Set a large enough buffer size for rendering.
debug (bool, default: False ) –

Set or clear debug flag.

`samtts.Renderer.config(speed=None, pitch=None, mouth=None, throat=None, sing_mode=None)`

Configure renderer parameters.

Parameters:	`speed` (`int \| None`, default: `None` ) – Set speed value. `pitch` (`int \| None`, default: `None` ) – Set pitch value. `mouth` (`int \| None`, default: `None` ) – Set mouth value. `throat` (`int \| None`, default: `None` ) – Set throat value. `sing_mode` (`bool \| None`, default: `None` ) – Set or clear sing_mode flag.

`samtts.Renderer.render(processor)`

Render sound waveform.

When it is successful, the audio data is stored in self.buffer.

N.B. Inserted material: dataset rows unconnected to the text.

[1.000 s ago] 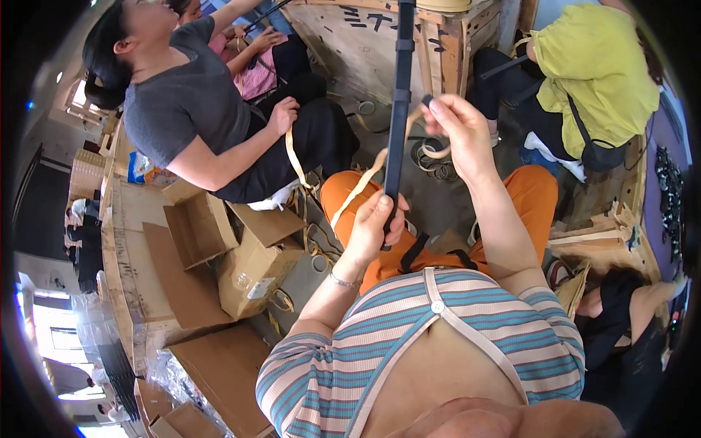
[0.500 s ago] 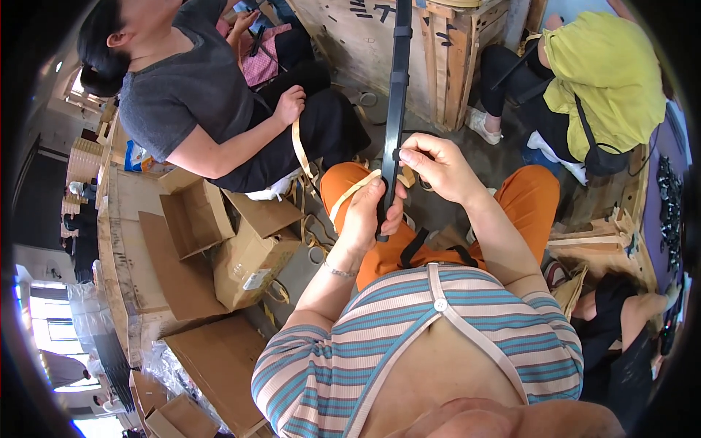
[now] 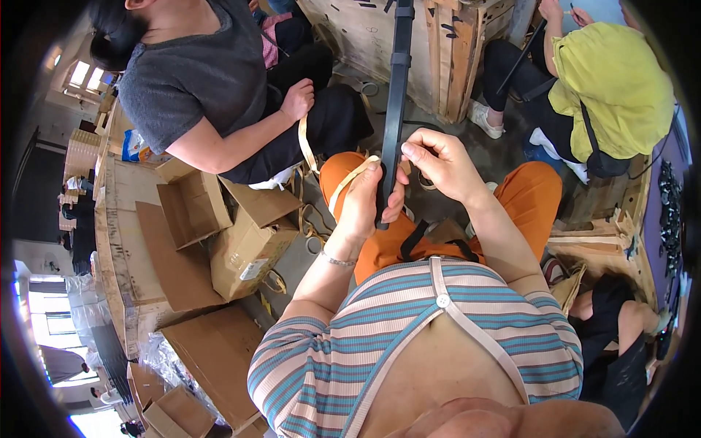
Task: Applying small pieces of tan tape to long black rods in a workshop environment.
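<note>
I see the left hand (image 3: 363, 201) wrapped around a black bar (image 3: 395, 106), fingers curled about it close to its lower end, which pokes out just below the palm, above the orange trousers (image 3: 515, 204). From there the bar rises, leaning slightly, to the upper edge of my head view. A tan strip (image 3: 350, 182) meets the left thumb and slopes down over the left knee. On the right hand (image 3: 447, 166) I make out thumb and forefinger nearly together at the bar's right side; whether they pinch anything, I cannot tell. Left of that knee, a co-worker's hand (image 3: 298, 100) is at the top of another tan length (image 3: 307, 146). Small black pieces (image 3: 667, 215) lie along the purple-covered desk (image 3: 651, 237) on my right.
</note>
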Motion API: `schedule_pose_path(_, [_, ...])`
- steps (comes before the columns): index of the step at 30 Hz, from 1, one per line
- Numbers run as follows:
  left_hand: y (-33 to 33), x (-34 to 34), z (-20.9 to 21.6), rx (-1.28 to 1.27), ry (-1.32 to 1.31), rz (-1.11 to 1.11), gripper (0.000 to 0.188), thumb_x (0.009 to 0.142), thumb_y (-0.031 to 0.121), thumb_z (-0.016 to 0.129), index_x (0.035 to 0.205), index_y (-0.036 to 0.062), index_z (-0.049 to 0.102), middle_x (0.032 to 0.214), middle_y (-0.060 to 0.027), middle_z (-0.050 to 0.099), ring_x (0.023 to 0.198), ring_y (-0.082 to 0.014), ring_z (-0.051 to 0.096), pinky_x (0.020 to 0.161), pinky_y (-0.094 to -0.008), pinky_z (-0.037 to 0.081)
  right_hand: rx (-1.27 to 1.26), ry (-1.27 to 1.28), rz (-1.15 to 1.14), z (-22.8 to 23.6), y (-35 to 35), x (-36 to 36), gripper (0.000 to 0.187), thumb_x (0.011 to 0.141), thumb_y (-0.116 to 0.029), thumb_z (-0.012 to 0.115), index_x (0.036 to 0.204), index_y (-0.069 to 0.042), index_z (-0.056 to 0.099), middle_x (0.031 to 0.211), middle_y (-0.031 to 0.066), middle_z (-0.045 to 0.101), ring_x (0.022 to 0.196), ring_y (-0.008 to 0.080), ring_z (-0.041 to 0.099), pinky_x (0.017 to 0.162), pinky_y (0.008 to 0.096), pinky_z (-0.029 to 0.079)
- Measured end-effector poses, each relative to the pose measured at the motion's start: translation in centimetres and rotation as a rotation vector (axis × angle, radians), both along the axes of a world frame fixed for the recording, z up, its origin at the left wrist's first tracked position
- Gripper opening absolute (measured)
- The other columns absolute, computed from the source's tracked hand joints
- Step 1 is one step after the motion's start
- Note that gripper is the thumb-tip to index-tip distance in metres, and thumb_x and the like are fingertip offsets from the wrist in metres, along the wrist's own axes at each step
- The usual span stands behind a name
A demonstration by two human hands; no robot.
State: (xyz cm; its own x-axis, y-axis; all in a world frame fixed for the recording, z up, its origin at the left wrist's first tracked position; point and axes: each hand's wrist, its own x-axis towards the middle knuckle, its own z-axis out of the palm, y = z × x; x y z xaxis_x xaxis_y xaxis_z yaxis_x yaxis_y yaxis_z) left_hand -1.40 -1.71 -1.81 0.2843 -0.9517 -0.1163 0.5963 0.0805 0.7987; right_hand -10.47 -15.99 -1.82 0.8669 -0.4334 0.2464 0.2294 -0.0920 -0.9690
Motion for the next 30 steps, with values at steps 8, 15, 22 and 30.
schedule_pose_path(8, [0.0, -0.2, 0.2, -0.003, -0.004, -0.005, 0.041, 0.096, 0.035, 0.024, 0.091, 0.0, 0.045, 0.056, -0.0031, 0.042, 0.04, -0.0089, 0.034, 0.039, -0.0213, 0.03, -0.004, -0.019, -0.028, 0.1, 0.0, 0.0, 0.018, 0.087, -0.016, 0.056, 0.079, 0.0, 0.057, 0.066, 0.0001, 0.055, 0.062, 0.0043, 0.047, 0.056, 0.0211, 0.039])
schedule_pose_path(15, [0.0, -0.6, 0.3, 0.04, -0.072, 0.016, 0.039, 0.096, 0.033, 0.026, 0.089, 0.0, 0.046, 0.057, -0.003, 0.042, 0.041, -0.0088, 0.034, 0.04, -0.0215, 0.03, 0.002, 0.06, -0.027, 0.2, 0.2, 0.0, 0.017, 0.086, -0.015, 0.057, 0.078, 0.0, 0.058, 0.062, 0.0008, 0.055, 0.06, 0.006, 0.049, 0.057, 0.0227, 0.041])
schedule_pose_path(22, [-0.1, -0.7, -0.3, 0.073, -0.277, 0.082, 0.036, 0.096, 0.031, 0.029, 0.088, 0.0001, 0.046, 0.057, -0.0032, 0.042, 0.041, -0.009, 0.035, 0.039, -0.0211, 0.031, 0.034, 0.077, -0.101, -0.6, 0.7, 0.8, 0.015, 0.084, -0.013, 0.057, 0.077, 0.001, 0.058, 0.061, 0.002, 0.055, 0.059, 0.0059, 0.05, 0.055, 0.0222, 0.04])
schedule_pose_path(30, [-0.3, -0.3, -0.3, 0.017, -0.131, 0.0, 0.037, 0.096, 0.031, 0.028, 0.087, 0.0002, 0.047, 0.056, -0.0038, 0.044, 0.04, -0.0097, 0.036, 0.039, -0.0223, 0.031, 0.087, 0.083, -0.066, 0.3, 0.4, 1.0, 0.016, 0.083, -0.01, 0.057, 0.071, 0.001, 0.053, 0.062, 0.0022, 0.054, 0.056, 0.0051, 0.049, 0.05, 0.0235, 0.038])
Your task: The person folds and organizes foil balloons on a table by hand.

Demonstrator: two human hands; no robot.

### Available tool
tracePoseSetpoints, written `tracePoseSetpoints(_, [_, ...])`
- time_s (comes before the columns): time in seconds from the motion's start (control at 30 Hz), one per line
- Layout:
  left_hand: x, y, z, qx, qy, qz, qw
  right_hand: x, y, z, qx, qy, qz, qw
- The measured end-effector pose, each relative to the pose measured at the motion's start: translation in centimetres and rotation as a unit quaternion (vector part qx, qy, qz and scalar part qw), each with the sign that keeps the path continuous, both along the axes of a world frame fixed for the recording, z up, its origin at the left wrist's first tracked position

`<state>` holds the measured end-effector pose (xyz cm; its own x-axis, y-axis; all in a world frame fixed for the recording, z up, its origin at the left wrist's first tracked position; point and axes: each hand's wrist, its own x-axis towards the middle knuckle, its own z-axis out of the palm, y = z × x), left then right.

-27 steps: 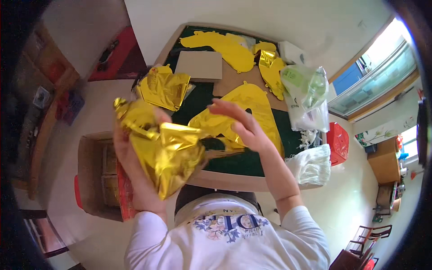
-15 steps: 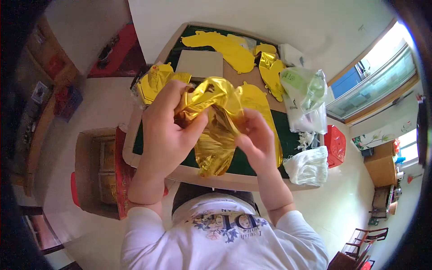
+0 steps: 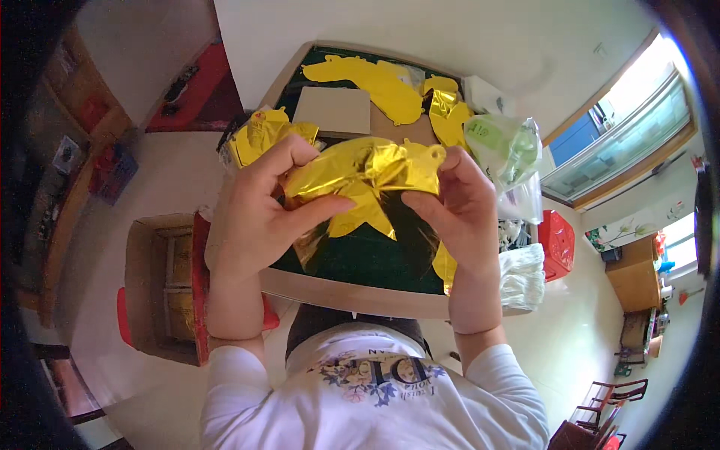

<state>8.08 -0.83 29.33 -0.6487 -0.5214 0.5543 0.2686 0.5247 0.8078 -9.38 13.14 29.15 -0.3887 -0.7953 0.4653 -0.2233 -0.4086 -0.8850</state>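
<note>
A shiny gold foil balloon (image 3: 367,169), flat and crinkled, is stretched between my hands above the near part of the table. My left hand (image 3: 274,202) grips its left side, thumb in front and fingers behind. At the other end my right hand (image 3: 461,202) pinches it beside a small tab with a hole. Behind it on the table lie more flat gold foil balloons (image 3: 375,82), some smooth and some folded. Another crumpled one (image 3: 262,131) is just beyond my left hand.
A grey-brown cardboard box (image 3: 332,110) stands on the green-topped table (image 3: 352,262). Along its right side are clear plastic bags (image 3: 510,150), a bundle of white strings (image 3: 520,277) and a red container (image 3: 556,244). An open carton (image 3: 161,285) stands on the floor at left.
My hands have moved apart, the right one outward. The bunched foil balloon is now spread wide between them, and its hanging part has opened out.
</note>
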Motion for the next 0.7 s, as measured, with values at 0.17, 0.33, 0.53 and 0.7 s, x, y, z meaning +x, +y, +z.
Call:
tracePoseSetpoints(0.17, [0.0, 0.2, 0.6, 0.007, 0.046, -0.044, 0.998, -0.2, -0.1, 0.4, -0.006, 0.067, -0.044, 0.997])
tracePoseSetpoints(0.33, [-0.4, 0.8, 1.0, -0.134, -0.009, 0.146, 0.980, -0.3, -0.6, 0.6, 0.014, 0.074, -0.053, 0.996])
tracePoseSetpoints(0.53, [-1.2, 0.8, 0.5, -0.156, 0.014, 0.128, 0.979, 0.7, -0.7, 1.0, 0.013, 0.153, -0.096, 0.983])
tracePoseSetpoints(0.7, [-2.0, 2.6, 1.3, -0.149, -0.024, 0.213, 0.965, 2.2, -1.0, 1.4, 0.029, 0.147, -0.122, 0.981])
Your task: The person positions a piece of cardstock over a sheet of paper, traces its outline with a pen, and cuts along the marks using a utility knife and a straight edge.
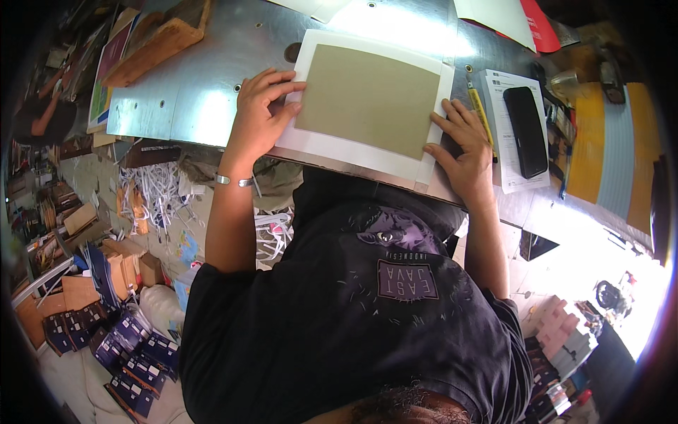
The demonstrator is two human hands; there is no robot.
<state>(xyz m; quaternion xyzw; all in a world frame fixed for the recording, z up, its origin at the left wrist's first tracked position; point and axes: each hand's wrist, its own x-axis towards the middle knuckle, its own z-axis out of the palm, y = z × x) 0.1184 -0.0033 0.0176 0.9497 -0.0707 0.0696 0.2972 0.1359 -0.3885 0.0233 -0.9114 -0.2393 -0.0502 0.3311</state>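
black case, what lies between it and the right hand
In the head view, a thin yellow tool lies there, beside the right hand, then the edge of the paper under the black case.

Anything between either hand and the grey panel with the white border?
Nothing visible. The left hand is at the left edge of the white-bordered panel, the right hand at its right edge. The slim yellow tool lies to the panel's right, not in between.
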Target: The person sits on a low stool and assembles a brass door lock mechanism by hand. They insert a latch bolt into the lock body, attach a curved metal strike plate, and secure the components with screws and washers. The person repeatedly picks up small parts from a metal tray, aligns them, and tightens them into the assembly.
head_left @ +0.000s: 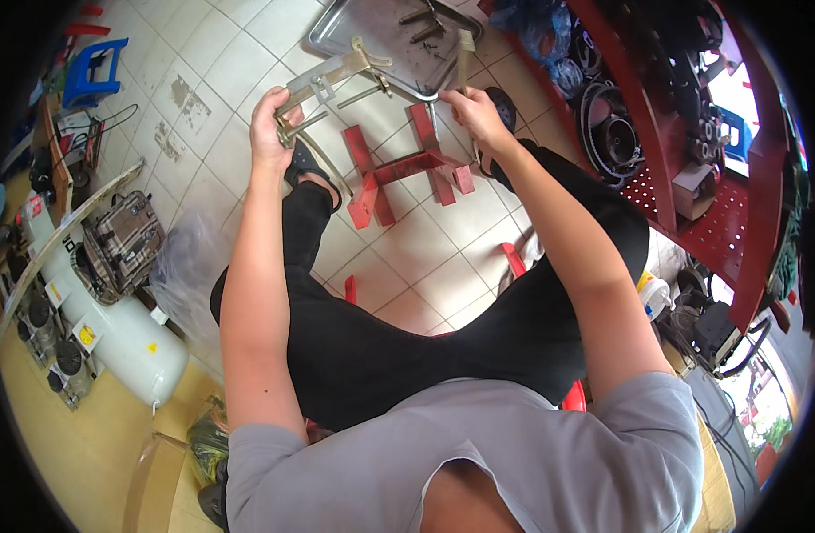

And the length of the valid data is stored in self.buffer_end.

Parameters:	`processor` (`Processor`) – A `Processor` instance that has output parameters prepared.

Returns:	`bool` – Whether the sound waveform are rendered successfully.

`samtts.SamTTS`

SamTTS combines Reciter, Processor and Renderer together.

Parameters:

speed (int, default: 72 ) –

Set speed value.
pitch (int, default: 64 ) –

Set pitch value.
mouth (int, default: 128 ) –

Set mouth value.
throat (int, default: 128 ) –

Set throat value.
sing_mode (bool, default: False ) –

Set or clear sing_mode flag.
buffer_size (int, default: 220500 ) –

Set a large enough buffer size for rendering.
debug (bool, default: False ) –

Set or clear debug flag.

`samtts.SamTTS.get_audio_data(input_data, phonetic=False, speed=None, pitch=None, mouth=None, throat=None, sing_mode=None, sample_rate=22050)`

Get audio data from input text or phonemes.

It can only process very short inputs.

Parameters:

input_data (str | bytes | bytearray) –

The input text or phonemes.
phonetic (bool, default: False ) –

The flag indicates if the input is phonemes.
speed (int | None, default: None ) –

Set speed value.
pitch (int | None, default: None ) –

Set pitch value.
mouth (int | None, default: None ) –

Set mouth value.
throat (int | None, default: None ) –

Set throat value.
sing_mode (bool | None, default: None ) –

Set or clear sing_mode flag.
sample_rate (int, default: 22050 ) –

The sample rate of the audio data. It can be one of 5513, 11025 and 22050.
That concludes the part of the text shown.